Posts posted by OldGrappler


  1. Gray Simons showed a set up for a drag like this back in the late 60s at a wrestling that I attended.    It was far more subtle and effective than what is seen in the Judo video above.   It involved a forearm-forearm tie where the other guy is fighting to have the "inside" tie.  You just make a very tight circle with your forearm and guide his hand past you as you hit the drag.  

    But the finish was the same.  You stepped in with your right foot and pulled the guy past (although you were really pulling yourself in more than planting and pulling him past).

    It worked pretty well, and you could get it on decent guys.  It did require a little quickness.

     

    There's another variation where you don't go down to your hip, but step in the same way mostly standing up, using the drag to pull yourself in.  In that variation, you have to release the drag quickly and shoot your right hand (or elbow) across the guy's waist, tripping him backwards with your right foot behind his right foot.   If you don't release the drag and get your arm across, you get redragged. 

     

    The drag can be very effective.  I can't find the video, so my memory can't be confirmed,  but I think I remember Dylan Long of NIU using a slick setup on Teyon Ware.  Long was looking for you to grab his lower forearm or wrist which was collar-tied on your neck.  He then just dropped his collar tie down and used it to lead your hand across and into the cleared position to hit a drag.  Very subtle.  I can't remember if he got the takedown or not.  Hope I'm remembering the right guy.  In any case, using the other guy's control to lead his hand where you want it is a big part of hitting drags. 


  2. I know of a kid who was 6'3", and whose fingertip to fingertip was 80".   Was a good baseball pitcher.

    Having a couple of inches of extra length on your arms helps a lot, I think, especially if some of that is in hand size/finger length, which helps your grip. 

    As far as the fireplug issue goes,  I think some of the shorter, stockier guys have an easier time lowering their level to clear the defender's hands on shots.

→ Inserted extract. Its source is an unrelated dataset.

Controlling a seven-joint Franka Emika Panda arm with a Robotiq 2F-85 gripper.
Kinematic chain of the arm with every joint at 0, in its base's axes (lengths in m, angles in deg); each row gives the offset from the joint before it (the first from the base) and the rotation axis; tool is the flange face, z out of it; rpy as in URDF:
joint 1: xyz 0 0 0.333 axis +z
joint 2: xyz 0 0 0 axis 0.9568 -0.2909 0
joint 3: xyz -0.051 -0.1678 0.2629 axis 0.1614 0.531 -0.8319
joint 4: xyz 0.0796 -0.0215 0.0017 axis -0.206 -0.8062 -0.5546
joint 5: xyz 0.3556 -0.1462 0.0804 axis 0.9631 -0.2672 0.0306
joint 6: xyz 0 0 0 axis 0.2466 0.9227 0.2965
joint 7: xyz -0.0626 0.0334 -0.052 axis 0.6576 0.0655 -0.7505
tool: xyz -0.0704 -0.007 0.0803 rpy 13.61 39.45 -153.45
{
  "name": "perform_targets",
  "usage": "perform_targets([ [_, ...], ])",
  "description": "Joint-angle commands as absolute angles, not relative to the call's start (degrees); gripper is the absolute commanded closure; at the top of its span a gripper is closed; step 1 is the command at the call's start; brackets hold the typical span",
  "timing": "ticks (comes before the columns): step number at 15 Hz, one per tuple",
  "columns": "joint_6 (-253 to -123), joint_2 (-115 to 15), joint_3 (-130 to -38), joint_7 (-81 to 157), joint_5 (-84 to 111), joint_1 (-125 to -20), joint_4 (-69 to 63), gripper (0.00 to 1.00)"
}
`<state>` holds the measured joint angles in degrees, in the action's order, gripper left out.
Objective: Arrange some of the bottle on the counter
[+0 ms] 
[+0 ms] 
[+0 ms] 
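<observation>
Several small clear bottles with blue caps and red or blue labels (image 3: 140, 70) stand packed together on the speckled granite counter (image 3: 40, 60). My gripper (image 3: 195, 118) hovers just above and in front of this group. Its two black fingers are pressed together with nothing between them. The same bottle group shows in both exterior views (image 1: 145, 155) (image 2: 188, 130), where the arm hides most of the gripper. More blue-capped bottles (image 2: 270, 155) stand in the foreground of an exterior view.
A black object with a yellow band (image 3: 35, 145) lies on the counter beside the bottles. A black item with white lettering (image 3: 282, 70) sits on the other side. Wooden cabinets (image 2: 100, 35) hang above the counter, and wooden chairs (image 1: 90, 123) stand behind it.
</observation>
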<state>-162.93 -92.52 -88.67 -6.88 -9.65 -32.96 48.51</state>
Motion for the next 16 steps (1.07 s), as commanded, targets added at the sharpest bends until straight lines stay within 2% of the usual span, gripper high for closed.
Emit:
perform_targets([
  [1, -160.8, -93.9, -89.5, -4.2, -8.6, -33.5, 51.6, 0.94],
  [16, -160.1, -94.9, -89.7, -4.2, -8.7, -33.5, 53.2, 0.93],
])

    Its all in how you use it.  I do think that longer arms are a big advantage for the guy on top.   It always appeared to me that Dake had this trait. 


  3. Quote

    For the exception of volleyball & field hockey, wrestling was grouped with sports that most didn’t even know existed.  Really, sailing, light weight rowing!  Stanford is one of the most prestigious universities in the world and the people that run that school are smart, successful, and have a lot of influence beyond the campus. Essentially this group said, “Wrestling is one of the sports no one gives a darn about!”

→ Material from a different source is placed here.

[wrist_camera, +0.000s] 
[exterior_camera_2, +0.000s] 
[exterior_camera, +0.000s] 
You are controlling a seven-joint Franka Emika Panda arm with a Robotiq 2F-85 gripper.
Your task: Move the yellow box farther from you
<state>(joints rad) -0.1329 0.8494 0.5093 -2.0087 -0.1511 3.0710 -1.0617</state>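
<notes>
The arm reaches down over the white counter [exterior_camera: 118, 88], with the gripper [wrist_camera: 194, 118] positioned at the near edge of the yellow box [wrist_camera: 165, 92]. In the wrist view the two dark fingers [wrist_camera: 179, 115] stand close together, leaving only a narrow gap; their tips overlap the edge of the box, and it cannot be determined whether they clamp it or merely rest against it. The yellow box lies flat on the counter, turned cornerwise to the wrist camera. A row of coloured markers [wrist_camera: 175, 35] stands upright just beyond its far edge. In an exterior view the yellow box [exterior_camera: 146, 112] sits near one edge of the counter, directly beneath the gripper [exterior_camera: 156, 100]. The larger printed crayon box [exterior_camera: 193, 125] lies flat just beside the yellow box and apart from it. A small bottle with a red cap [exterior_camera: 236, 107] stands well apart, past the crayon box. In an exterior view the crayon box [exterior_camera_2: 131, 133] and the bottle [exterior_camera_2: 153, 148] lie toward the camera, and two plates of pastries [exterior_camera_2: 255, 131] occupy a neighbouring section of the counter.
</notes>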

    On one level, this is correct.  But it's probably more accurate to say that it is viewed as a sport that can be sacrificed for the sake of competitiveness in the sports that "matter".   From our point of view, that probably doesn't make any difference.  We've known this to be the case for several decades now. 

    Stanford has the problem shared by Northwestern and Duke, and in part by a few others (Vanderbilt) that are high academic schools in big-time sports conferences.  Their description of their reasoning seems to be that they want to focus resources on competing at a high level in football and basketball, and that these are reasonable trade-offs to make.  They think of themselves as elite, and they don't like being in the middle of the pack in the high visibility athletics. 

    I was surprised to learn that Stanford wasn't using the full 9.9 scholarships.  That's probably because you can find some high level competent wrestlers from higher income families who will pay the jacked-up full freight price for a Stanford degree instead of taking a full or partial scholarship from whomever. 

     

     


  4. Williams college has announced that they are cutting their price by 15% for this year.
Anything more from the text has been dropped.